Biren Technology raises $900 million to ramp up next-generation GPGPU production

Biren Technology, the Chinese GPU designer that went public on the Hong Kong Stock Exchange in January, announced a secondary placement on Sunday that could raise as much as HK$7.07 billion (about $900 million).

The company is offering 153 million new H-shares at HK$46.20 apiece. Net proceeds after fees are expected to come in around HK$7.04 billion, according to the filing.

Biren was founded in 2019 and designs general-purpose GPU (GPGPU) chips and compute solutions for AI workloads. It became the first GPU company to list in Hong Kong — and the first stock to debut on the exchange in 2026 — when it started trading on January 2.

The timing of the raise reflects a market that has shifted faster than Biren anticipated when it priced its IPO six months ago. The company said in the filing that the rapid development of AI and the explosion in token consumption are driving demand for GPGPU compute solutions at a pace that has accelerated the commercialization of its next-generation products beyond original expectations.

Here is how Biren plans to allocate the funds:

About 20 percent will go to advanced R&D — hiring talent, securing intellectual property, engineering tape-outs, prototyping, and co-optimizing with ecosystem partners.

The bulk of the money — roughly 60 percent — is earmarked for bringing next-generation products to market. That includes customer sampling, validation deployment, workload optimization, developing rack-scale and SuperPod reference designs to match the industry’s shift toward integrated cluster solutions, and scaling up production capacity while strengthening supply chain security.

Another 10 percent is set aside for strategic investments and acquisitions. Biren said it will target companies that offer technology synergies, broader customer access, complementary products, or supply chain advantages — provided the valuations make sense and the return potential is identifiable.

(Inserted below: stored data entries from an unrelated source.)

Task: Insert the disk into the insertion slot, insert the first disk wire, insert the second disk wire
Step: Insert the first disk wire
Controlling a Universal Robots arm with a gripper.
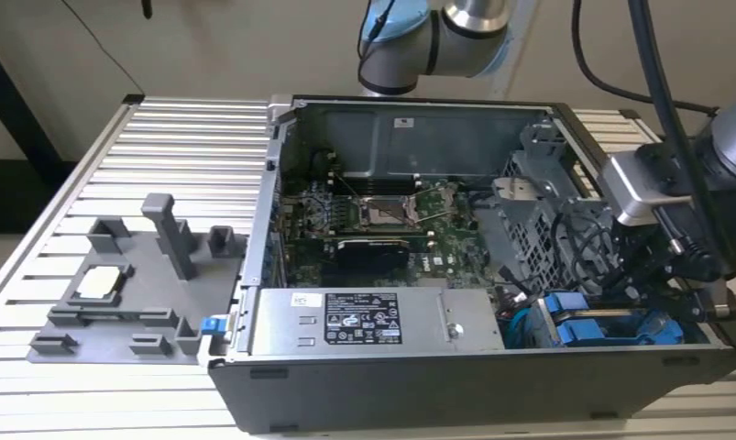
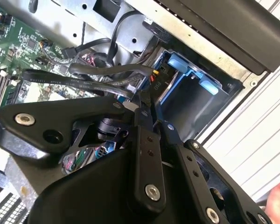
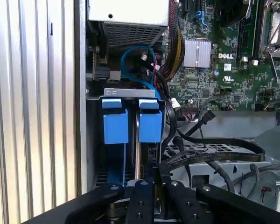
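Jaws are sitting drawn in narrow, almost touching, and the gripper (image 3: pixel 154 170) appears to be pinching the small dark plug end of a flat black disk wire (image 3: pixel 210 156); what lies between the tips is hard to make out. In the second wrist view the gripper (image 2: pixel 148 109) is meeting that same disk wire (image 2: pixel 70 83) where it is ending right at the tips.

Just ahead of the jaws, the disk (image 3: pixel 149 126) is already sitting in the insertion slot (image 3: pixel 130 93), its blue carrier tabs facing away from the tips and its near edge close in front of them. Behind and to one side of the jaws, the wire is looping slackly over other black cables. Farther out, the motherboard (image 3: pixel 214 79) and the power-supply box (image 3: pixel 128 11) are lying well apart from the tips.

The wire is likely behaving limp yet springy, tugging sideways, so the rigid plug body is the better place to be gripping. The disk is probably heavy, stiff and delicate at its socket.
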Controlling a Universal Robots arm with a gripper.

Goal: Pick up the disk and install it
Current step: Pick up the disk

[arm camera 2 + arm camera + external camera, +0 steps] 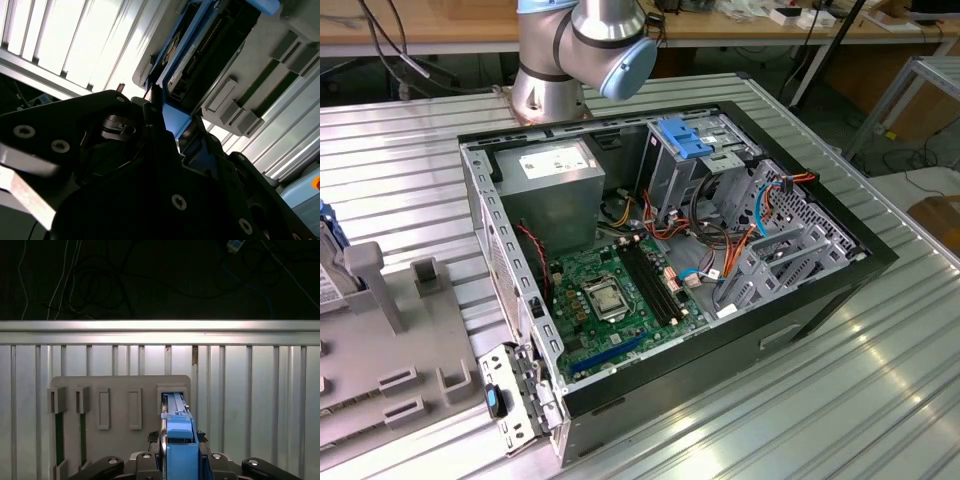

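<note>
**Operator:** Where is the gripper sitting relative to the disk?

**Technician:** The gripper (pixel 180 435) is straddling the blue-railed end of the disk (pixel 176 412) and lying directly in line with it. Only one arm is serving, so no question of the nearer side is arising.

**Operator:** Is it holding the disk?

**Technician:** It is sitting close against both sides of the blue rail. Whether it is clamping or merely flanking cannot be told.

**Operator:** How is the disk lying?

**Technician:** It is standing on edge in the end slot of the grey fixture (pixel 120 390). Its thin edge is facing the gripper. Its long axis is running along the slot, parallel with the ribs of the table (pixel 250 390).

**Operator:** And farther out?

**Technician:** In the exterior view, the fixture is resting at the exterior view's left. The open case (pixel 820 300) is lying well apart, toward the exterior view's right, with the drive cage (pixel 692 150) at its far side. The disk is not yet sitting in the case.
</note>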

The remaining 10 percent will go toward working capital and general corporate purposes.

Biren’s move follows a broader trend among Chinese chip companies tapping public markets for expansion capital. The placement gives the company a meaningful cash cushion to compete in the increasingly capital-intensive GPGPU market, where Nvidia and AMD dominate and an ecosystem of well-funded Chinese rivals including Moore Threads and MetaX are also scaling up fast.